= Buckie Leach =

American fencer and coach (1958–2021)

Anthony Buckie Leach (1958 – August 14, 2021) was an American foil fencing coach and fencer.

==Biography==

He began fencing at age 12 and coaching at age 20. A coach for over 40 years, his students have found success on both the national and international levels. His success with the Rochester Fencing Center garnered worldwide attention. He was the first to produce an American Fencing World Champion, and was an Olympic fencing coach in 1996, 2000, 2004, 2016, and 2020. He was inducted into the USA Fencing Hall of Fame in 2013.

His fencers won over 20 medals in Junior and Senior World Cup events as well as numerous National and NCAA championships. In 2021, his student Lee Kiefer won the gold medal in the Tokyo Olympics, the first American to achieve this in Olympic foil.

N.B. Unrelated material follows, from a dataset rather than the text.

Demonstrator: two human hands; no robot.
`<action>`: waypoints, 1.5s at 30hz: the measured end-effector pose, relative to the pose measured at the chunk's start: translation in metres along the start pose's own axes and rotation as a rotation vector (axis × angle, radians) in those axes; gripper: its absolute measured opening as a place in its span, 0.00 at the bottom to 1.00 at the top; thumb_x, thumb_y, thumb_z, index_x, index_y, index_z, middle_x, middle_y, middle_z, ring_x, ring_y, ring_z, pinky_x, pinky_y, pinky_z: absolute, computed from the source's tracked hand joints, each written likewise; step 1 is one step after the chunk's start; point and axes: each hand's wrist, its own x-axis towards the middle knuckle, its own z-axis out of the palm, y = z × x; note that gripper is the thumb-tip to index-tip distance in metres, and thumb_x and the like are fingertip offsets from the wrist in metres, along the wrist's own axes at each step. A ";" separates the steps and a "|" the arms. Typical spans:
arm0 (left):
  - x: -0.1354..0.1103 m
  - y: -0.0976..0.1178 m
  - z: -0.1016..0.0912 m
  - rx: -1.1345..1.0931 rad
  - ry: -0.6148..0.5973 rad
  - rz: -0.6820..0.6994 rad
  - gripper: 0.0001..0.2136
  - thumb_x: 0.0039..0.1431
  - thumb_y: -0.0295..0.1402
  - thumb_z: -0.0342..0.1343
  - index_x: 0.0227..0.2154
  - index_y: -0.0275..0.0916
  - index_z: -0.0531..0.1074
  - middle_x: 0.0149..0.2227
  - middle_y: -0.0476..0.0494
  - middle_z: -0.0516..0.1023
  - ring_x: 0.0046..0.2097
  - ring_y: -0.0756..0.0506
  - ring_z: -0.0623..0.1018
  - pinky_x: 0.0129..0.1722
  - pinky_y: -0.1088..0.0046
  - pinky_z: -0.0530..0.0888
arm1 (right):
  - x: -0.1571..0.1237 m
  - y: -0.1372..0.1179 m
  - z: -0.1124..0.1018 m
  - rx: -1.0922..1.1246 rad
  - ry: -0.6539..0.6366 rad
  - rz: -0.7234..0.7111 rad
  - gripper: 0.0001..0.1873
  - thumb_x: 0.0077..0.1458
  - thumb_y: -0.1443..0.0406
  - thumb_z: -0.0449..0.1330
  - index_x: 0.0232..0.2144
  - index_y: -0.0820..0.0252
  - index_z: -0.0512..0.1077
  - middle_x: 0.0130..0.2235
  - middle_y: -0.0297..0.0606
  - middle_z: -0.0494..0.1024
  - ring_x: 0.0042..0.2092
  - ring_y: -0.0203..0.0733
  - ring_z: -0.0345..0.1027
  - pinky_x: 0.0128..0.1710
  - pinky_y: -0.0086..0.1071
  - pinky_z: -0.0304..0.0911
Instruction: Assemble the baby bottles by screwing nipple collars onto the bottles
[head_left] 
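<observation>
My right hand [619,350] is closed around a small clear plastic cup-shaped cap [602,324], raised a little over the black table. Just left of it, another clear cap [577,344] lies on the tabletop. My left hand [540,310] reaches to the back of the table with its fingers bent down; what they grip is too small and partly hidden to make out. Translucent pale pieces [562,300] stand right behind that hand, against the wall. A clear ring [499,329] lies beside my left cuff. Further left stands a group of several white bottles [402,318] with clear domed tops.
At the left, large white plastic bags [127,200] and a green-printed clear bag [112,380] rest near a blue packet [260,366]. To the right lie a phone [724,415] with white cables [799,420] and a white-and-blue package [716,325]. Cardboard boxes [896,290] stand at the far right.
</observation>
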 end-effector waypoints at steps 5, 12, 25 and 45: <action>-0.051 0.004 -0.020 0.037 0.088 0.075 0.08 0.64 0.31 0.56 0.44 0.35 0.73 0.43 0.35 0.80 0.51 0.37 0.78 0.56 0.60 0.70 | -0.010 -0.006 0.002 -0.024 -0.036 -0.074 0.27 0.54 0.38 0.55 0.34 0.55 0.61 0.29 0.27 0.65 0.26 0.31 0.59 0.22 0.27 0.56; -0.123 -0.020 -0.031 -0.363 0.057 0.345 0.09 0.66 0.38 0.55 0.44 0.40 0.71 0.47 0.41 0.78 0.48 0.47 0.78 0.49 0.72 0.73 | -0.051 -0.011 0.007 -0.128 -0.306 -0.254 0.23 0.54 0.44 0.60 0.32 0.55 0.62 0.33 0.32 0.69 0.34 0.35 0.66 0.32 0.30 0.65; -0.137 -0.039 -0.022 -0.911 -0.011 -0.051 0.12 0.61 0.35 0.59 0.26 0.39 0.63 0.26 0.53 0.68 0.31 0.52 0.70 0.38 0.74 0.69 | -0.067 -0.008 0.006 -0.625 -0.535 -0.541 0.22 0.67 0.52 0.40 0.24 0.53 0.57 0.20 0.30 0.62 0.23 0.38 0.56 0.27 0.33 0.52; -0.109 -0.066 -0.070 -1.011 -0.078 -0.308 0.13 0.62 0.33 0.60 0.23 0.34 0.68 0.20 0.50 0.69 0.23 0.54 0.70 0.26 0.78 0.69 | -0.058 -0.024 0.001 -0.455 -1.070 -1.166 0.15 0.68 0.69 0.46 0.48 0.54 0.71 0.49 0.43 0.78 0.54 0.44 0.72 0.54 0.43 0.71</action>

His students include past Olympians Felicia and Iris Zimmermann, and 2004 Olympian Erinn Smart. Felicia, Iris, and Erinn made up the team that captured bronze at the 2001 World Championships and just missed medaling at the 2000 Olympic Games with their 4th-place finish. During that time he was also the United States women's foil national coach.

He created the Blackstar Coaching clinics, a teaching program for fencing coaches in the United States.

He coached at the University of Notre Dame in Indiana for five seasons. Leach died in a motorcycle accident in Potter County, Pennsylvania shortly after returning from coaching at the Tokyo Olympics on August 14, 2021. Despite wearing a helmet, he was thrown from his Ducati Supersport after hitting a deer and succumbed to injuries.